> _REQUIREMENT_: Set down the whole listing verbatim.
────────────────────
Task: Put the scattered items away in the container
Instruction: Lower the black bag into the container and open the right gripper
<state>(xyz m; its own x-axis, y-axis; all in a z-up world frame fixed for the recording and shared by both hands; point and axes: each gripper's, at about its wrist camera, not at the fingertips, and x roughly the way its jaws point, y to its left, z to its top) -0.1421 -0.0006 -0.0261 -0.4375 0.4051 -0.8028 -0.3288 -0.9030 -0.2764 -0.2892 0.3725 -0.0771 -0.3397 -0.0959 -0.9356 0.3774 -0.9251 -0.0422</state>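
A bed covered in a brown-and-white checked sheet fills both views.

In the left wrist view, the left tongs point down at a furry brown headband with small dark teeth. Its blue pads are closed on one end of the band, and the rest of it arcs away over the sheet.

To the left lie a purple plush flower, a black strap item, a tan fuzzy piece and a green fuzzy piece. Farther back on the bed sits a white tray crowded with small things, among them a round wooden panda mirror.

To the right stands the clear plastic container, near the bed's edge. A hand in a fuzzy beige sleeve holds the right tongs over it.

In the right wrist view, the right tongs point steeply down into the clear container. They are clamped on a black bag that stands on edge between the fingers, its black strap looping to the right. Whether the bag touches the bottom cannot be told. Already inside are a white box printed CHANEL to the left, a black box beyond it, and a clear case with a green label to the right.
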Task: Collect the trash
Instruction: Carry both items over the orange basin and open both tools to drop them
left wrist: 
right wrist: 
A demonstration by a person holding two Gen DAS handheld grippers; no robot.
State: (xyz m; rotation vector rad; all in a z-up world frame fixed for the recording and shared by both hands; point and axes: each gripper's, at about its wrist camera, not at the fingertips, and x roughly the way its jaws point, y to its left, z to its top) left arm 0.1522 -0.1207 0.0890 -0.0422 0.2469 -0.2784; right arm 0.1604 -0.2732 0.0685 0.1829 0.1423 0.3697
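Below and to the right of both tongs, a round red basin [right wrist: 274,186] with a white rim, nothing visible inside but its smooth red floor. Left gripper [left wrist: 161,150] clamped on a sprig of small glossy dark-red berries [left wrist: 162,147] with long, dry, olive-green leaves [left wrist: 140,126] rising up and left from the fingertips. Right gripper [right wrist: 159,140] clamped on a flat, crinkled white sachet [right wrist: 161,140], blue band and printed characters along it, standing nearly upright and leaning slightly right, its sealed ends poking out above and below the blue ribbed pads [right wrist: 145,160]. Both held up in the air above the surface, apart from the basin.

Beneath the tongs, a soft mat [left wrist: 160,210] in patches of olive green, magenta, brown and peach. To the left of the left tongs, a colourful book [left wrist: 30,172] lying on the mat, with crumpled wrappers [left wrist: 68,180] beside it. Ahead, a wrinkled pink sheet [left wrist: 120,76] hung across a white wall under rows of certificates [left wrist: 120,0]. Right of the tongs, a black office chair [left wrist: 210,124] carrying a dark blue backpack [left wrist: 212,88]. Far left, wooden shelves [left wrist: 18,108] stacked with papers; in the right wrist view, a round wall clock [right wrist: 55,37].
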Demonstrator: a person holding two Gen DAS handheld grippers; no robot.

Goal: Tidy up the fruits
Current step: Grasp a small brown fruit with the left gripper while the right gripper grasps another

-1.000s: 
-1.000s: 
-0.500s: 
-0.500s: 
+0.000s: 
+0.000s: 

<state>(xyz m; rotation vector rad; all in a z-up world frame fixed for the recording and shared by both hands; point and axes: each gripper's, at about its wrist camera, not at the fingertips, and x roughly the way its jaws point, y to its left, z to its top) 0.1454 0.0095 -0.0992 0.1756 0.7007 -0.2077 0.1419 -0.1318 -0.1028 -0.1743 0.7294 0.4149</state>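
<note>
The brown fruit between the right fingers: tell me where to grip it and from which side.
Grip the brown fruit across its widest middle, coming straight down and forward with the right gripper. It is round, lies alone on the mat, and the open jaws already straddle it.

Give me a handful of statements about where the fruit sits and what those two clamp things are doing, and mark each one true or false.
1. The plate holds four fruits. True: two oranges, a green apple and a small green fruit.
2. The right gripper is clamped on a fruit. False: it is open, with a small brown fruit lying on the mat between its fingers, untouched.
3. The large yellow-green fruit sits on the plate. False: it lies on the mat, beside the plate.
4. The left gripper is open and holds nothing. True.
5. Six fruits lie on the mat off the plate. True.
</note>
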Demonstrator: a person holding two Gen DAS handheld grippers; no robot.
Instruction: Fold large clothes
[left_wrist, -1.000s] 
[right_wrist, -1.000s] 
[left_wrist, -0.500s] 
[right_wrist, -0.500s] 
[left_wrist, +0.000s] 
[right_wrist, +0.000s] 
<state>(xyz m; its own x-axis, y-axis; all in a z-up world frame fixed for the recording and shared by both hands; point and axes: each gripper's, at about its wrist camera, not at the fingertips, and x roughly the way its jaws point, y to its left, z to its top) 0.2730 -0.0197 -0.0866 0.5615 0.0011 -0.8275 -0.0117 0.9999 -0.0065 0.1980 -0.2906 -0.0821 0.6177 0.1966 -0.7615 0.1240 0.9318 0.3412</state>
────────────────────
> _ANSWER SPACE_:
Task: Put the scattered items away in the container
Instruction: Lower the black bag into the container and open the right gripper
<state>(xyz m; its own x-axis, y-axis; all in a z-up world frame fixed for the recording and shared by both hands; point and axes: each gripper's, at about its wrist camera, not at the fingertips, and x roughly the way its jaws point, y to its left, z to its top) -0.1421 -0.0006 -0.0261 -0.4375 0.4051 -0.8028 -0.3288 -0.9030 -0.2764 -0.2892 0.3725 -0.0771 -0.3397 -0.0959 -0.9356 0.3774 -0.9251 -0.0422</state>
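A bed covered in a brown-and-white checked sheet fills both views.

In the left wrist view, the left tongs point down at a furry brown headband with small dark teeth. Its blue pads are closed on one end of the band, and the rest of it arcs away over the sheet.

To the left lie a purple plush flower, a black strap item, a tan fuzzy piece and a green fuzzy piece. Farther back on the bed sits a white tray crowded with small things, among them a round wooden panda mirror.

To the right stands the clear plastic container, near the bed's edge. A hand in a fuzzy beige sleeve holds the right tongs over it.

In the right wrist view, the right tongs point steeply down into the clear container. They are clamped on a black bag that stands on edge between the fingers, its black strap looping to the right. Whether the bag touches the bottom cannot be told. Already inside are a white box printed CHANEL to the left, a black box beyond it, and a clear case with a green label to the right.
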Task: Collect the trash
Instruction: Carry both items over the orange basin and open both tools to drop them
left wrist: 
right wrist: 
A demonstration by a person holding two Gen DAS handheld grippers; no robot.
State: (xyz m; rotation vector rad; all in a z-up world frame fixed for the recording and shared by both hands; point and axes: each gripper's, at about its wrist camera, not at the fingertips, and x roughly the way its jaws point, y to its left, z to its top) left arm 0.1522 -0.1207 0.0890 -0.0422 0.2469 -0.2784; right arm 0.1604 -0.2732 0.0685 0.1829 0.1423 0.3697
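Below and to the right of both tongs, a round red basin [right wrist: 274,186] with a white rim, nothing visible inside but its smooth red floor. Left gripper [left wrist: 161,150] clamped on a sprig of small glossy dark-red berries [left wrist: 162,147] with long, dry, olive-green leaves [left wrist: 140,126] rising up and left from the fingertips. Right gripper [right wrist: 159,140] clamped on a flat, crinkled white sachet [right wrist: 161,140], blue band and printed characters along it, standing nearly upright and leaning slightly right, its sealed ends poking out above and below the blue ribbed pads [right wrist: 145,160]. Both held up in the air above the surface, apart from the basin.

Beneath the tongs, a soft mat [left wrist: 160,210] in patches of olive green, magenta, brown and peach. To the left of the left tongs, a colourful book [left wrist: 30,172] lying on the mat, with crumpled wrappers [left wrist: 68,180] beside it. Ahead, a wrinkled pink sheet [left wrist: 120,76] hung across a white wall under rows of certificates [left wrist: 120,0]. Right of the tongs, a black office chair [left wrist: 210,124] carrying a dark blue backpack [left wrist: 212,88]. Far left, wooden shelves [left wrist: 18,108] stacked with papers; in the right wrist view, a round wall clock [right wrist: 55,37].
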Demonstrator: a person holding two Gen DAS handheld grippers; no robot.

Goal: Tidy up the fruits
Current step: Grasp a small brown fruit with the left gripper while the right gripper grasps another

-1.000s: 
-1.000s: 
-0.500s: 
-0.500s: 
+0.000s: 
+0.000s: 

<state>(xyz m; rotation vector rad; all in a z-up world frame fixed for the recording and shared by both hands; point and axes: each gripper's, at about its wrist camera, not at the fingertips, and x roughly the way its jaws point, y to its left, z to its top) 0.1454 0.0095 -0.0992 0.1756 0.7007 -0.2077 0.1419 -0.1318 -0.1028 -0.1743 0.7294 0.4149</state>
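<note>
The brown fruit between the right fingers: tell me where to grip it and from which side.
Grip the brown fruit across its widest middle, coming straight down and forward with the right gripper. It is round, lies alone on the mat, and the open jaws already straddle it.

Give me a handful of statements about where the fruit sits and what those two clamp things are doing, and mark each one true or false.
1. The plate holds four fruits. True: two oranges, a green apple and a small green fruit.
2. The right gripper is clamped on a fruit. False: it is open, with a small brown fruit lying on the mat between its fingers, untouched.
3. The large yellow-green fruit sits on the plate. False: it lies on the mat, beside the plate.
4. The left gripper is open and holds nothing. True.
5. Six fruits lie on the mat off the plate. True.
</note>
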Demonstrator: a person holding two Gen DAS handheld grippers; no robot.
Instruction: Fold large clothes
[left_wrist, -1.000s] 
[right_wrist, -1.000s] 
[left_wrist, -0.500s] 
[right_wrist, -0.500s] 
[left_wrist, +0.000s] 
[right_wrist, +0.000s] 
<state>(xyz m; its own x-axis, y-axis; all in a z-up world frame fixed for the recording and shared by both hands; point and axes: each gripper's, at about its wrist camera, not at the fingertips, and x roughly the way its jaws point, y to its left, z to its top) 0.2730 -0.0197 -0.0866 0.5615 0.0011 -0.8275 -0.0117 0.9999 -0.0065 0.1980 -0.2906 -0.0821 0.6177 0.1966 -0.7615 0.1240 0.9318 0.3412</state>

The output shown is complete.